In adducing these illustrations, I must not be understood to be advocating or defending a selfish employment of superfluous wealth, but to be shewing the evils which may result from an unenlightened benevolence, and the importance of ascertaining that the 'greater good of others,' to which we sacrifice our own interests or enjoyments, is a real, and not merely an apparent good, and, moreover, that our conduct, if it became general, would promote the welfare of the community at large, and not merely particular sections of it to the injury of the rest.

To sum up the results of this chapter, we may repeat that we must distinguish carefully between the intellectual act of moral judgment, or the judgment we pass on matters of conduct, and the emotional act of moral feeling, or the feeling which supervenes upon that judgment, and that, so far as we can give a precise definition of the latter, it is an indirect or reflex form of one or other of the sympathetic, resentful, or self-regarding feelings, occurring when, on consideration, we realise that, in matters involving a conflict of motives and of sufficient importance to arrest our attention and stimulate our reflexion, one or other of these feelings has been gratified or thwarted: moreover, that we praise, in the case of others, and approve, in our own case, all those actions of the above kind, in which a man subordinates his own lower to his higher good, or his own good to the greater good of others, or, when the interests only of others are at stake, the lesser good of some to the greater good of others, as well as, under certain circumstances, those actions in which he refuses to subordinate his own greater good to the lesser good of others; while we blame, in the case of others, and disapprove, in our own case, all those actions of the above kind, in which he manifestly and distinctly (for there is a large neutral zone of actions, which we neither applaud nor condemn) subordinates his own higher to his lower good, or the greater good of others to his own lesser good, or, where the interests only of others are at stake, the greater good of some to the lesser good of others, or, lastly, under certain circumstances, the lesser good of others to the greater good of himself, especially where that greater good is the good of his higher nature.

Even at the present stage of our enquiry, it must be tolerably evident to the reader that moral progress, if such a fact exist, will be due mainly to the increasing accuracy and the extended applications of our moral judgments, or, in other words, to the development of the rational rather than the emotional element in the ethical act.
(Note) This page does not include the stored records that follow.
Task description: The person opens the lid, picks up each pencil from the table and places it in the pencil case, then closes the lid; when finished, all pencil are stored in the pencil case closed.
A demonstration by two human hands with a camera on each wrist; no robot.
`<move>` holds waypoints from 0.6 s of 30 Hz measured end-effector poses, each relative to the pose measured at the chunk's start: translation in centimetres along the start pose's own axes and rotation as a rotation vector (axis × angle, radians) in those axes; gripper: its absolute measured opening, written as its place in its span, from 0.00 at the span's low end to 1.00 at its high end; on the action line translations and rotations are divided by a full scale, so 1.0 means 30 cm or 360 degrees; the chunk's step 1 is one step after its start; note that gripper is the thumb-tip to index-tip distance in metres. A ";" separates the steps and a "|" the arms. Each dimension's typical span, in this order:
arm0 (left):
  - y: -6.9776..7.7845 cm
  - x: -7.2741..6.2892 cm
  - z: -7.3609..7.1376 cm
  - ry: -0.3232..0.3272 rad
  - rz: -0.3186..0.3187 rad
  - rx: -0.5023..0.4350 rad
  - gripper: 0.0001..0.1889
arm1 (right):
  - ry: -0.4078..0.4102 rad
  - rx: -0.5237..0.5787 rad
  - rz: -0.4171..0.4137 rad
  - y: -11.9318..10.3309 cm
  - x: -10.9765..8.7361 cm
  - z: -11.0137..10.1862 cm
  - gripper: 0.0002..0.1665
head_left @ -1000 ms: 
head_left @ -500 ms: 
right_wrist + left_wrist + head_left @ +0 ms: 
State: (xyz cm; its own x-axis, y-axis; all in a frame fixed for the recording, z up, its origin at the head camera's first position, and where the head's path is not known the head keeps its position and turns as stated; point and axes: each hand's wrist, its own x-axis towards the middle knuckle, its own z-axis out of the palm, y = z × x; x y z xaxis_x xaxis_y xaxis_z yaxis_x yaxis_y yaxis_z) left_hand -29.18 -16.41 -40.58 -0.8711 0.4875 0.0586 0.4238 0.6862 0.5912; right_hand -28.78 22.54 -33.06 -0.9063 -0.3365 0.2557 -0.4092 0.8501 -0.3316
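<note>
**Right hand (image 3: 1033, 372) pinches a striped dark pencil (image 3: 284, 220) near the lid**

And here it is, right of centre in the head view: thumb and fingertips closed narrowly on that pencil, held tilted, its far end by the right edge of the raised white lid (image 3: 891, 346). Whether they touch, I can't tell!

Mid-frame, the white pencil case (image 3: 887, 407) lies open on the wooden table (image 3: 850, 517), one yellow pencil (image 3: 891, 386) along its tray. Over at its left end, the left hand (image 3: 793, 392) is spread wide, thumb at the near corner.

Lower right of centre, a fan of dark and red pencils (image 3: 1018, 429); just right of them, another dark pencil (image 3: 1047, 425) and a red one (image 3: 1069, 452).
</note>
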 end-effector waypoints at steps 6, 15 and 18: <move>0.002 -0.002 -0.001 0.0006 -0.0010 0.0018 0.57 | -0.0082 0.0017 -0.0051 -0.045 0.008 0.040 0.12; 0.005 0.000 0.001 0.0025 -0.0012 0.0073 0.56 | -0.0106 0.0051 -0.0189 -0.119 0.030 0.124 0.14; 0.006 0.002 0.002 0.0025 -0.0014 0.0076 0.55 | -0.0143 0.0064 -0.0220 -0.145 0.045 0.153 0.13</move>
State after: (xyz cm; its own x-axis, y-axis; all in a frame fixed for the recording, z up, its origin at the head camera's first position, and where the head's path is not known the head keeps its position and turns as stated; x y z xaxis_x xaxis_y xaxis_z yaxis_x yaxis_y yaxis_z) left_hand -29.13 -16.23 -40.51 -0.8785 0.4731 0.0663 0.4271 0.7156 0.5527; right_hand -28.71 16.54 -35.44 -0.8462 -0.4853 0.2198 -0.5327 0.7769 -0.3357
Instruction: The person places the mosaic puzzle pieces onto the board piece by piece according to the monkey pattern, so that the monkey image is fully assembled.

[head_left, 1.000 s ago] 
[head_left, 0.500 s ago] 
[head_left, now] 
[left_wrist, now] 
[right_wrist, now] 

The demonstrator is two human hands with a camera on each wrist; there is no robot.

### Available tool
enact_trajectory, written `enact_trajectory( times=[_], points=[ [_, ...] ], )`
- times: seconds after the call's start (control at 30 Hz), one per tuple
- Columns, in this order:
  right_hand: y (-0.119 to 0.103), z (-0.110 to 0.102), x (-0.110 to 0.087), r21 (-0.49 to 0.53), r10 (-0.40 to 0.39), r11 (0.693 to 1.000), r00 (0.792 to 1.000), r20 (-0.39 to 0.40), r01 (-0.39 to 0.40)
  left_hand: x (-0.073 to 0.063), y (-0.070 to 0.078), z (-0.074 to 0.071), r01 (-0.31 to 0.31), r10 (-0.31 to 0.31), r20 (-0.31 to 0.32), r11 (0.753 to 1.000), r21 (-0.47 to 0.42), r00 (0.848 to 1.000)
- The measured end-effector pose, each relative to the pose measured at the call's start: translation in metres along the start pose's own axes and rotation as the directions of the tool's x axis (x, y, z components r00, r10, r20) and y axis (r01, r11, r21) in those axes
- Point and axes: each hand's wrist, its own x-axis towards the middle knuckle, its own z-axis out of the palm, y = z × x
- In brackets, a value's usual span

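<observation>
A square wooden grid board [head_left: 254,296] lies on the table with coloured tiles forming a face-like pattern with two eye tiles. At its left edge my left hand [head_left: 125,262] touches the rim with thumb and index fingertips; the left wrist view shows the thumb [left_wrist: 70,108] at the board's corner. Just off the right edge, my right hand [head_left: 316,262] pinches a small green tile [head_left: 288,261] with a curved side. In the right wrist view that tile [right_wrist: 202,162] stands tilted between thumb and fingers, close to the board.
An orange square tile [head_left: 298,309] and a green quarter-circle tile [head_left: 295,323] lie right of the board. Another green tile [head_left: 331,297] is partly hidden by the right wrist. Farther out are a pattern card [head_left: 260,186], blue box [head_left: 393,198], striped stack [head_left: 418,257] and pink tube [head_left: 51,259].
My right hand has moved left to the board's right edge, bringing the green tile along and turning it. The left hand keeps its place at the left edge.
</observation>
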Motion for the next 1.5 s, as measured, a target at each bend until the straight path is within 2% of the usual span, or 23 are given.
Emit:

The moral feeling follows on the moral judgment, and awards praise or blame, experiences satisfaction or dissatisfaction, in accordance with the intellectual decisions which have preceded it. The character of the feeling, therefore, as distinct from its intensity, is already determined for it by a previous process. And its intensity is undoubtedly greater amongst primitive and uneducated men than it is in civilized life. Amongst ourselves, not only are the feelings of approbation and disapprobation themselves largely modified by the account we take of mixed motives, qualifying circumstances, and the like, but the expression of, them is still further restrained by the caution which the civilized man habitually practises in the presence of others. Indeed, great, in many respects, as are the advantages of this moderation and restraint, there is a certain danger that, as civilisation advances, the approval of virtue and the disapproval of vice may cease to be expressed in sufficiently plain and emphatic terms. But, on the other hand, with the extension of experience and the ever-improving discipline of the intellectual faculties, the moral judgment, we may already presume (for the confirmation of this presumption I must refer to the next chapter), will always be growing in accuracy, receiving further applications, and becoming a more and more adequate representative of facts. The analysis, therefore, of the moral act, with which we have been mainly engaged in the foregoing chapter, besides being essential to the determination of any theoretical problem of ethics, has a most important practical bearing from the indication which it affords of the direction in which moral progress is, in the future, most likely to be found.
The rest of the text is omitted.